What is expected:
Please transcribe the data exactly, with nothing left out.

Available data:
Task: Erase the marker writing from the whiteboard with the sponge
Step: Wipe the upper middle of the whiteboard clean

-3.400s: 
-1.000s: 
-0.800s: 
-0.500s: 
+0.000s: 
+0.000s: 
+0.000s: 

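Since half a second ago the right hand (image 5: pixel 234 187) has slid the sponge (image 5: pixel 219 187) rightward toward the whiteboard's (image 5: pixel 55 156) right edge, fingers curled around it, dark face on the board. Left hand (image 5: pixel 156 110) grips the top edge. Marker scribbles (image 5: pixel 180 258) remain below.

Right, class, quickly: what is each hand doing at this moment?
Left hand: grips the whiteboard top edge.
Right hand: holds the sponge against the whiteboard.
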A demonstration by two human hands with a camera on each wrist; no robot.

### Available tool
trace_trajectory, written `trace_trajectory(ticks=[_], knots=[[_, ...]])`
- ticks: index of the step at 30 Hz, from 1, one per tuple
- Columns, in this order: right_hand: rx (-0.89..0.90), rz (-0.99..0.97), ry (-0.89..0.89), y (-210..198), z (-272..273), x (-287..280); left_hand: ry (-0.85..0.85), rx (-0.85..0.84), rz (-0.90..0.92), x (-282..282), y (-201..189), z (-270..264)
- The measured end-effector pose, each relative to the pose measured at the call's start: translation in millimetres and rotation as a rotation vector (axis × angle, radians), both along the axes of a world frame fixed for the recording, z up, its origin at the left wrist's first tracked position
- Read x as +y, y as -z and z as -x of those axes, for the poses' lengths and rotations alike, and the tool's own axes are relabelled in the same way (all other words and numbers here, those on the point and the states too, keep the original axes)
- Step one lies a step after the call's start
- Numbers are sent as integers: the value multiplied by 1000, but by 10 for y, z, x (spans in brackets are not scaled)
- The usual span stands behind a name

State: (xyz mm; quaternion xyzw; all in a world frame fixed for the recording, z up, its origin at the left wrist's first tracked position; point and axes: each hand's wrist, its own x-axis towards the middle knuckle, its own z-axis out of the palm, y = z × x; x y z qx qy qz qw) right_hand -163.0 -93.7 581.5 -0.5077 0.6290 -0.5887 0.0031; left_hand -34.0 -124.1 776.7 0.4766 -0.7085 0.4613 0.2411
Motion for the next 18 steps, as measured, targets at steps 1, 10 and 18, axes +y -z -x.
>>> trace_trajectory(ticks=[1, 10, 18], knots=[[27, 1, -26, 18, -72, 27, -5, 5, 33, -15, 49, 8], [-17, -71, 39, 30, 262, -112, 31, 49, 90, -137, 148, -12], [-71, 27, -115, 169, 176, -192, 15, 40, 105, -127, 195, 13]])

Answer section:
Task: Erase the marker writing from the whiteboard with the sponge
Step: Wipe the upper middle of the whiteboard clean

-3.400s: 
-1.000s: 
-0.800s: 
-0.500s: 
+0.000s: 
+0.000s: 
+0.000s: 

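Since half a second ago the right hand (image 5: pixel 234 187) has slid the sponge (image 5: pixel 219 187) rightward toward the whiteboard's (image 5: pixel 55 156) right edge, fingers curled around it, dark face on the board. Left hand (image 5: pixel 156 110) grips the top edge. Marker scribbles (image 5: pixel 180 258) remain below.

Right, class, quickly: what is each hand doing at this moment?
Left hand: grips the whiteboard top edge.
Right hand: holds the sponge against the whiteboard.
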A demonstration by two human hands with a camera on each wrist; no robot.

### Available tool
trace_trajectory, written `trace_trajectory(ticks=[_], knots=[[_, ...]])`
- ticks: index of the step at 30 Hz, from 1, one per tuple
- Columns, in this order: right_hand: rx (-0.89..0.90), rz (-0.99..0.97), ry (-0.89..0.89), y (-210..198), z (-272..273), x (-287..280); left_hand: ry (-0.85..0.85), rx (-0.85..0.84), rz (-0.90..0.92), x (-282..282), y (-201..189), z (-270..264)
- The measured end-effector pose, each relative to the pose measured at the call's start: translation in millimetres and rotation as a rotation vector (axis × angle, radians), both along the axes of a world frame fixed for the recording, z up, its origin at the left wrist's first tracked position
- Read x as +y, y as -z and z as -x of those axes, for the poses' lengths and rotations alike, and the tool's own axes are relabelled in the same way (all other words and numbers here, those on the point and the states too, keep the original axes)
- Step one lies a step after the call's start
- Numbers are sent as integers: the value multiplied by 1000, but by 10 for y, z, x (spans in brackets are not scaled)
- The usual span stands behind a name

State: (xyz mm; quaternion xyzw; all in a world frame fixed for the recording, z up, its origin at the left wrist's first tracked position; point and axes: each hand's wrist, its own x-axis towards the middle knuckle, its own z-axis out of the palm, y = z × x; x y z qx qy qz qw) right_hand -163.0 -93.7 581.5 -0.5077 0.6290 -0.5887 0.0031; left_hand -34.0 -124.1 776.7 0.4766 -0.7085 0.4613 0.2411
Motion for the next 18 steps, as measured, targets at steps 1, 10 and 18, axes +y -z -x.
>>> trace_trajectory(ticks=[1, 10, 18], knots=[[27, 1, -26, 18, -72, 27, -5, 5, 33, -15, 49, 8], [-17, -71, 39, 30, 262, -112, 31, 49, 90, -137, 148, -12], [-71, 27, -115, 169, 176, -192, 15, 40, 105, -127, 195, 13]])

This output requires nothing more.